Navneet Gems Introduces Portrait-Cut Rubies
The geometric collection is on view now at the Jewellery & Gem World Hong Kong Show.
The gemstones, which the Thailand-based manufacturer unveiled at the Jewellery & Gem World Hong Kong show happening now, are fashioned into portrait cuts weighing between 0.5 carats and 2 carats.
The portrait cut, seen most commonly in diamonds, is also called a lasque. It’s a thin, flat cut with a large table and slight facets on the side. In rubies, the red hue is seen through the table.
“Just as red diamonds are exceptionally rare, high-quality rubies with intense red color are also relatively scarce. Opting for an unheated ruby portrait-cut can be an excellent choice for those who appreciate something rare and distinctive,” said Navneet Agarwal, marketing manager of Navneet Gems & Minerals.
The rough rubies are hand-selected from Mozambique ruby mining company Fura Gems. The gemstones are later cut and polished in Thailand.

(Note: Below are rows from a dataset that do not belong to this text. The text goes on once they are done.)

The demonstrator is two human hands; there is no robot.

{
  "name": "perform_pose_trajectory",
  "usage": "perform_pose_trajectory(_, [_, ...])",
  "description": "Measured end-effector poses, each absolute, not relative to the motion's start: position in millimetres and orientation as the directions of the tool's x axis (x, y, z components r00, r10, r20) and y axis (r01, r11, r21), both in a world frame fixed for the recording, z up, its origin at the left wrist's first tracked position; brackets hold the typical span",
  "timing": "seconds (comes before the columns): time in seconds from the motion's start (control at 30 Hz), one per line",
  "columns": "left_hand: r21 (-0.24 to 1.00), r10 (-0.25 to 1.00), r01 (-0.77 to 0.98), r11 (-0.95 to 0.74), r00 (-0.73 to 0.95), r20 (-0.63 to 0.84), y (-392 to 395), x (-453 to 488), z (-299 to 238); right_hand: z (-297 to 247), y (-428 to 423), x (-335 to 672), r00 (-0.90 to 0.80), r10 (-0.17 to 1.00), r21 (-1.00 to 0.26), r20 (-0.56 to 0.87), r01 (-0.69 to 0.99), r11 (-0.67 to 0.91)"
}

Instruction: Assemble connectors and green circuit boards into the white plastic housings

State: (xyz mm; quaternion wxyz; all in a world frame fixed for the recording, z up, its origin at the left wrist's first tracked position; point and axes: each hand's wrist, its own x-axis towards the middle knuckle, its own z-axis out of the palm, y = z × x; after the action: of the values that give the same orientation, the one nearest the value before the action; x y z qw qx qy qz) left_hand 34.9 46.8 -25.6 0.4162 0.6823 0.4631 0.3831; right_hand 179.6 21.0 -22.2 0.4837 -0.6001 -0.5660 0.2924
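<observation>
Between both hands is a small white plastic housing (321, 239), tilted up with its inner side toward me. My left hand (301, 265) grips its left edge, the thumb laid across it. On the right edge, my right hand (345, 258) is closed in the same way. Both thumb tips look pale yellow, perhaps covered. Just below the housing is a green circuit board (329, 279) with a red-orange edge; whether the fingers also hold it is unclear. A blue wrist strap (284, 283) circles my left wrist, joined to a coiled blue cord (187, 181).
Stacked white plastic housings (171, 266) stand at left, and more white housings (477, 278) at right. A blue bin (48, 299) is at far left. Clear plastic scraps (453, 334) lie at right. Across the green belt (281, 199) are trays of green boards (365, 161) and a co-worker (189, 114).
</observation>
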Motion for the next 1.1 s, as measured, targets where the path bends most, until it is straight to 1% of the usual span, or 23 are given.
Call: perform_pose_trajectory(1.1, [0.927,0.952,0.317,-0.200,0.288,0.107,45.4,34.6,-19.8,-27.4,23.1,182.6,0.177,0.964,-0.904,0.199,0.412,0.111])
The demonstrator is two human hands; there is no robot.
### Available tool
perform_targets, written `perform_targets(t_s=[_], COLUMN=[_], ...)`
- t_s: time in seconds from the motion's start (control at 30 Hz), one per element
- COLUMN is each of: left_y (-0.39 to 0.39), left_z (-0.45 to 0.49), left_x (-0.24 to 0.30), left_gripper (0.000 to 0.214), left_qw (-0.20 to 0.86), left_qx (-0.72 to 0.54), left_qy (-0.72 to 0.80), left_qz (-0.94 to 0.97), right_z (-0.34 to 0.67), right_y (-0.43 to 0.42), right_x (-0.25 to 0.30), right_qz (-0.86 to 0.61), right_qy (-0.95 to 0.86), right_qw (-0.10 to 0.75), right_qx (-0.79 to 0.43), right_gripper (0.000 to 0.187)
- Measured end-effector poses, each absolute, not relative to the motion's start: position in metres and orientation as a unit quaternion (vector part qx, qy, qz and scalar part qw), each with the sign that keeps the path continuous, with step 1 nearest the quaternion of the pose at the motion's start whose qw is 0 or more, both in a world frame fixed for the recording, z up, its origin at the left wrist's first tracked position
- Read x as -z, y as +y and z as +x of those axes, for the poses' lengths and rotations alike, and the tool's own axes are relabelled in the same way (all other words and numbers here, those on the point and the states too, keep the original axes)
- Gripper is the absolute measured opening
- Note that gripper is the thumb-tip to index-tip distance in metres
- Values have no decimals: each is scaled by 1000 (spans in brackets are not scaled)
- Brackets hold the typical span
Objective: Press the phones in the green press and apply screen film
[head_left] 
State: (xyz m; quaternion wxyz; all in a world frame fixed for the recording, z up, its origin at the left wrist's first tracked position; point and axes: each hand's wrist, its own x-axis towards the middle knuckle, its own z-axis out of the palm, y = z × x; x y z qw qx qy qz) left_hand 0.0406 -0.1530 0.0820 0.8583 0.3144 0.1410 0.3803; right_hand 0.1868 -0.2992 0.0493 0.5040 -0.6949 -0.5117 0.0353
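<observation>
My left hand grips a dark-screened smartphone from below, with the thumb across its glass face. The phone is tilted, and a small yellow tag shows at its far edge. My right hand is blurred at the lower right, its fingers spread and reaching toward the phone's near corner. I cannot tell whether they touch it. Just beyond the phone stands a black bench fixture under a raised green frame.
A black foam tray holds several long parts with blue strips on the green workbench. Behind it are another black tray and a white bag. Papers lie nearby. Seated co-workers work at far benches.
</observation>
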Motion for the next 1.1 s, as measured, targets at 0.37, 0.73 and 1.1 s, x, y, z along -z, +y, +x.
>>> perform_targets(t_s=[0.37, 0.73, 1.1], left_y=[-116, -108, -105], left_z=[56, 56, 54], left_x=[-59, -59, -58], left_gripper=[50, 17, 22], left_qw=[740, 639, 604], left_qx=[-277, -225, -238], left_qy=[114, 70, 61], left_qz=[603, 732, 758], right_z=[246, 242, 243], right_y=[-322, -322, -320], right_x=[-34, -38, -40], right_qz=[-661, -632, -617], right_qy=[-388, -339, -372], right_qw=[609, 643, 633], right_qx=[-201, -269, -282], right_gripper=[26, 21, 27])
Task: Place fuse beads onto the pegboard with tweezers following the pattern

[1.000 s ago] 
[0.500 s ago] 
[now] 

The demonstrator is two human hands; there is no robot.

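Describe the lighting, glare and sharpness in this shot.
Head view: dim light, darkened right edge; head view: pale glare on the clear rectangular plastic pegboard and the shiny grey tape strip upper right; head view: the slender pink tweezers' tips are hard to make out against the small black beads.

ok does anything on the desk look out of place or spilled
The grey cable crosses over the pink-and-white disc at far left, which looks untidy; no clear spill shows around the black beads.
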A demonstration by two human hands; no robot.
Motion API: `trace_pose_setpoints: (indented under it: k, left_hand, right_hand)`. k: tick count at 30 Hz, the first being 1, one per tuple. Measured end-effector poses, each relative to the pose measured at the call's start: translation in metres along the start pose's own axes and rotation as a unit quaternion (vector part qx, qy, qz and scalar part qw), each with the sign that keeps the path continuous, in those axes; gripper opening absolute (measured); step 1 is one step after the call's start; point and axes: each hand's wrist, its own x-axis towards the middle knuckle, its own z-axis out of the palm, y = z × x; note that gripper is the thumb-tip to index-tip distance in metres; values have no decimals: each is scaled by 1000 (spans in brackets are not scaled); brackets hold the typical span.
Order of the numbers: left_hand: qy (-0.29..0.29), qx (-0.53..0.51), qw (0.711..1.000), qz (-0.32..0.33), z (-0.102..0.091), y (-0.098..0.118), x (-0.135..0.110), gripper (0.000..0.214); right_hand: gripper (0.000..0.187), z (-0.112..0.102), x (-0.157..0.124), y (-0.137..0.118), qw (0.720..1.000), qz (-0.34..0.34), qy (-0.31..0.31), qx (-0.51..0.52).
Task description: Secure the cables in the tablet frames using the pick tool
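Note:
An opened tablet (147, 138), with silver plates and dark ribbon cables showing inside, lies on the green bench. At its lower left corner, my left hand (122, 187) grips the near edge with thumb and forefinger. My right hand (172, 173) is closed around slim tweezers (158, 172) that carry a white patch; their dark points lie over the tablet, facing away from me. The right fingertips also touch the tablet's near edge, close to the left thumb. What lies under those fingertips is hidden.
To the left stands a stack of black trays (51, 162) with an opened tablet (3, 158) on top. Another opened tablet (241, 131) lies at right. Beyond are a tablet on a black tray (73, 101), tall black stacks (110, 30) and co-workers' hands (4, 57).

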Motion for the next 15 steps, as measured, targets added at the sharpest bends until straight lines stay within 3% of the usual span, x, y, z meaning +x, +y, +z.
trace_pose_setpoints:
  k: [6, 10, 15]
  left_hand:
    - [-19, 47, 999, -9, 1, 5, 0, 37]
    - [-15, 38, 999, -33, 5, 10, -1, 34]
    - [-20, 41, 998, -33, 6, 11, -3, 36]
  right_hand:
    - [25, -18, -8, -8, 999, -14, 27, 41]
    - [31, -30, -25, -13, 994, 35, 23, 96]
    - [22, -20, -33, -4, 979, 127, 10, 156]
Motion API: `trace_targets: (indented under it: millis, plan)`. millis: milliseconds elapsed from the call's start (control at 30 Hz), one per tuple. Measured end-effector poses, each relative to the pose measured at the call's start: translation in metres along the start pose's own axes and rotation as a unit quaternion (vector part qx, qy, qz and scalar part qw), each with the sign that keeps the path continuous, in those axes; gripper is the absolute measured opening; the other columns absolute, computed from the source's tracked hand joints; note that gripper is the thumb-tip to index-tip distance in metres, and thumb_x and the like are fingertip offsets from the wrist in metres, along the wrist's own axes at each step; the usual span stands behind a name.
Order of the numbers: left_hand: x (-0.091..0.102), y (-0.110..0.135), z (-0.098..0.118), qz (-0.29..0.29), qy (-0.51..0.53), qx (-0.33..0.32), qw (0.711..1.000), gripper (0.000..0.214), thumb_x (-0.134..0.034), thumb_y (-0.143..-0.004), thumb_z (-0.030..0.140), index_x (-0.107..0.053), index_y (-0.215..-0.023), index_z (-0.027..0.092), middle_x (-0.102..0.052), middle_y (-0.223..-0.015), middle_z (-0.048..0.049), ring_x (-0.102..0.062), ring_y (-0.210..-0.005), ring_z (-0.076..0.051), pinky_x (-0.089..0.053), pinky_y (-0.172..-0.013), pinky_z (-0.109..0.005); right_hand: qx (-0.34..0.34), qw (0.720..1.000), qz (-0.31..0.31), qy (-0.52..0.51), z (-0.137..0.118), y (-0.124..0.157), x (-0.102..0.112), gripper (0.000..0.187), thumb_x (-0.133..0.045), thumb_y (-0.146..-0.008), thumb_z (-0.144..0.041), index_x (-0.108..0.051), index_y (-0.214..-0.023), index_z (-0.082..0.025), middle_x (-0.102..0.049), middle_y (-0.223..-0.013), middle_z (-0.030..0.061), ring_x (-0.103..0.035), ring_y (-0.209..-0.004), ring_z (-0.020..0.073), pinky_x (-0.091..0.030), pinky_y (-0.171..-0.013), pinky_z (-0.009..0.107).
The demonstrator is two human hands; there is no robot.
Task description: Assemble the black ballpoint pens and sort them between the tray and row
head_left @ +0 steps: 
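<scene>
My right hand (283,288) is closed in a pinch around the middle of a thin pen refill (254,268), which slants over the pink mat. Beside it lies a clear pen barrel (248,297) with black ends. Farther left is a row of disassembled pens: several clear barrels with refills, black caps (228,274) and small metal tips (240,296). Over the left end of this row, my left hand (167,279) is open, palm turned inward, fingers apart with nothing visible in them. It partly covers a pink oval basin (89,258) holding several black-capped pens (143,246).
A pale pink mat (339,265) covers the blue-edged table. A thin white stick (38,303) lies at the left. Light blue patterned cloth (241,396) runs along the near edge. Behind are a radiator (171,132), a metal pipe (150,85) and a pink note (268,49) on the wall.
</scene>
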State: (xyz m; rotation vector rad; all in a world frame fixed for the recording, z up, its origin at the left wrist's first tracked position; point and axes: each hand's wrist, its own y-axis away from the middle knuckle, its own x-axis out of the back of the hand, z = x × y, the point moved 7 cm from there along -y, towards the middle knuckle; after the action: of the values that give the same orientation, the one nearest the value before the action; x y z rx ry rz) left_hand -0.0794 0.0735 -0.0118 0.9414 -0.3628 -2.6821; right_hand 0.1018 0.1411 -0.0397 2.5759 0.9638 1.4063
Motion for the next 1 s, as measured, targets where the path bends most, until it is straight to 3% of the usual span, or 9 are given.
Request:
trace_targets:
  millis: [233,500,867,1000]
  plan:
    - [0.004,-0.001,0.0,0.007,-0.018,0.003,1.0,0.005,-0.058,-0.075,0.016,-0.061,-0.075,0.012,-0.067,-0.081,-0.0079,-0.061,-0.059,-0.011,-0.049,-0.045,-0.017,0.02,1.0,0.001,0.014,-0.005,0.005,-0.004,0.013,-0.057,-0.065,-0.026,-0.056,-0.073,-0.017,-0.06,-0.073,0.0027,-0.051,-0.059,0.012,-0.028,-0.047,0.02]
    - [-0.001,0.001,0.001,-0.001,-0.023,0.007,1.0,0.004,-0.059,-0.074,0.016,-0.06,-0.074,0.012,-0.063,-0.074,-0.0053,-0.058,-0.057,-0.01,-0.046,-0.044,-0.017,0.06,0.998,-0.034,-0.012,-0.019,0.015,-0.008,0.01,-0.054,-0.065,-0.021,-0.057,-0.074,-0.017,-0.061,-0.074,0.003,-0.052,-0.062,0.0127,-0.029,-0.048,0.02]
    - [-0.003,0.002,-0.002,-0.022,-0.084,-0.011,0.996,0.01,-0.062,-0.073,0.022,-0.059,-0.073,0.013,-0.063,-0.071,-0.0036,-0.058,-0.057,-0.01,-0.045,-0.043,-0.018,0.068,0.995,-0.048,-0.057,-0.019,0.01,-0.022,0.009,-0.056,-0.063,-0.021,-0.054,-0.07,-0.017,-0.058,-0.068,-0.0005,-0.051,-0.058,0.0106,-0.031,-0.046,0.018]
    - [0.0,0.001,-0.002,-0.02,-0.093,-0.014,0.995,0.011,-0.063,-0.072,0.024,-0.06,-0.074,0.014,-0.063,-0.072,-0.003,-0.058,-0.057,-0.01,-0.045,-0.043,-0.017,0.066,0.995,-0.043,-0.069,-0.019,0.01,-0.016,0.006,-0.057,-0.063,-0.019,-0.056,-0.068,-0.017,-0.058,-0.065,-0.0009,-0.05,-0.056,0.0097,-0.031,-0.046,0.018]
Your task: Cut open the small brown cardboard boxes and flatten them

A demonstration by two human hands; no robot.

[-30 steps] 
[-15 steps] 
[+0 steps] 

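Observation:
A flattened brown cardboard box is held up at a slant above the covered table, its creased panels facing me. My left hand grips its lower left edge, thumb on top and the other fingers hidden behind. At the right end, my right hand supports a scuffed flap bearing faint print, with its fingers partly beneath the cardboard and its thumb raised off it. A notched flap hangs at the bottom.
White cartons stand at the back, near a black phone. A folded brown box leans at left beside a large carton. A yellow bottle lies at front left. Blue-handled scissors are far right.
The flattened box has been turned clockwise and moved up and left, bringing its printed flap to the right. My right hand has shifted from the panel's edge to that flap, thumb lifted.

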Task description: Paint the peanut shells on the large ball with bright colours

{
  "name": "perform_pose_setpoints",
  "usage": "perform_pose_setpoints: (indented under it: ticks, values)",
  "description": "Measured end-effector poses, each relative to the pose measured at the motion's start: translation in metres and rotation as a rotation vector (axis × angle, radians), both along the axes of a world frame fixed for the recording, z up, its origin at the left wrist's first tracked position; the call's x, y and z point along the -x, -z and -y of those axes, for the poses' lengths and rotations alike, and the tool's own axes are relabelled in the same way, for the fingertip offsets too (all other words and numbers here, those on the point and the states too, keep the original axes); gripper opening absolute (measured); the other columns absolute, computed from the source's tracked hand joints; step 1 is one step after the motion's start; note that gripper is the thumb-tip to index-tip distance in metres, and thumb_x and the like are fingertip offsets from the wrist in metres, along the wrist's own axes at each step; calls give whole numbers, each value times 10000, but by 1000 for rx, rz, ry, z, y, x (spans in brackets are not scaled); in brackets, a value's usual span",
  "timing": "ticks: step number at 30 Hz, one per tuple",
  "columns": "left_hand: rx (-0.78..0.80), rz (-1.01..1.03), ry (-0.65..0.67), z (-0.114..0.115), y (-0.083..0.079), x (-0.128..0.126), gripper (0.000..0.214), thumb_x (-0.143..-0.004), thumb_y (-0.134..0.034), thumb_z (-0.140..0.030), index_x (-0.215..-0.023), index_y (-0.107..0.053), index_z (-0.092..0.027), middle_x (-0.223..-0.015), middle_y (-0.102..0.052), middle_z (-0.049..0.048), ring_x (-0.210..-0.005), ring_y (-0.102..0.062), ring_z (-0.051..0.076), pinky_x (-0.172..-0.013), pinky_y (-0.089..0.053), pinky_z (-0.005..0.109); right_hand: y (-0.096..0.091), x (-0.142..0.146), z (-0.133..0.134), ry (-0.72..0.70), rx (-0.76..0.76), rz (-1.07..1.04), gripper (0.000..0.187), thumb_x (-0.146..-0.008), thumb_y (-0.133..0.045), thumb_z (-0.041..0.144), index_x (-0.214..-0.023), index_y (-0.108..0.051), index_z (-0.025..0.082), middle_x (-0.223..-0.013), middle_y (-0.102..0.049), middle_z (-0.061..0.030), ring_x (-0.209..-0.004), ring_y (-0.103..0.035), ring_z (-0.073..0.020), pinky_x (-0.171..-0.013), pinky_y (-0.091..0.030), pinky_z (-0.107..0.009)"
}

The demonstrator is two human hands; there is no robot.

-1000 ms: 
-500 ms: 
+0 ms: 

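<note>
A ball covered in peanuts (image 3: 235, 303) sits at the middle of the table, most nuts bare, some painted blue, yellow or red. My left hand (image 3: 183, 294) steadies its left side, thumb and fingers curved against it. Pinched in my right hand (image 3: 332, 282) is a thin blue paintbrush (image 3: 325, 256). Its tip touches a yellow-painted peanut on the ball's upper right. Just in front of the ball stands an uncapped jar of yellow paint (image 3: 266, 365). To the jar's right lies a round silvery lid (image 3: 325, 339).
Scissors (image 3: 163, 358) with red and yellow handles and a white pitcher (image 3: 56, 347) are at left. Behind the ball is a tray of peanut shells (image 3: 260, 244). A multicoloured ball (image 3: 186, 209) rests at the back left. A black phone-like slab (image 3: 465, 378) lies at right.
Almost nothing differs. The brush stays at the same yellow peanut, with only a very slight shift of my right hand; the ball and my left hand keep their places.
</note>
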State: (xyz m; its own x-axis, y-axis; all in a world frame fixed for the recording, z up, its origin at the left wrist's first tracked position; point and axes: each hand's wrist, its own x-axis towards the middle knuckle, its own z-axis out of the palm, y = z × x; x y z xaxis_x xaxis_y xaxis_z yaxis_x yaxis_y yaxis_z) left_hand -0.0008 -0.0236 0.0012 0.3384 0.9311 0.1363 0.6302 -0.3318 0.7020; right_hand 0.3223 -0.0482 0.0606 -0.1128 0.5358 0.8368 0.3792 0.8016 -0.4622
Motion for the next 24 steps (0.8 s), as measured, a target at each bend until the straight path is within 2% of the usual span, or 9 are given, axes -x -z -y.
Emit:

Agarwal said the cutting process, which requires specialized skills and high levels of precision, has taken years to master. It’s part of why portrait cuts in rubies and other gem categories are still relatively niche, he said.
“Gem cutters must meticulously plan and execute each cut, while minimizing wastage of the valuable material. Unheated rubies can have inclusions and imperfections within them [which] can make the cutting process highly challenging. Gem cutters must carefully work around them to avoid damaging the stone or compromising its structural integrity,” Agarwal said.
“The process of preforming, cutting and polishing a portrait cut involves removing significant portions of the gem's material, which can increase the risk of fractures or breakage, especially if there are internal stress points within the stone.”
Portrait-cut diamonds boast a long history rooted in ancient Indian jewelry making. They were sometimes used to enhance and protect miniature paintings.
“There’s an old-world feel which takes us back to the native cutting style from the Maharajas era, when they used to use a lot of portrait cuts,” said Agarwal.
He cites rising demand for “individualistic jewelry and more economical choices” as part of his motivation for developing the new collection.
“One has to adapt to changing consumer preferences by offering fresh options that go beyond traditional cuts. Portrait cuts are a creative and artistic way of shaping gemstones, including rubies, to create unique and intricate designs,” said Agarwal.
Part of the cut’s appeal is also that its large surface area gives the illusion of a bigger gem, Agarwal said.
“Portrait cuts give the impression of a bigger gemstone and promise a great value for money in terms of visual impact.”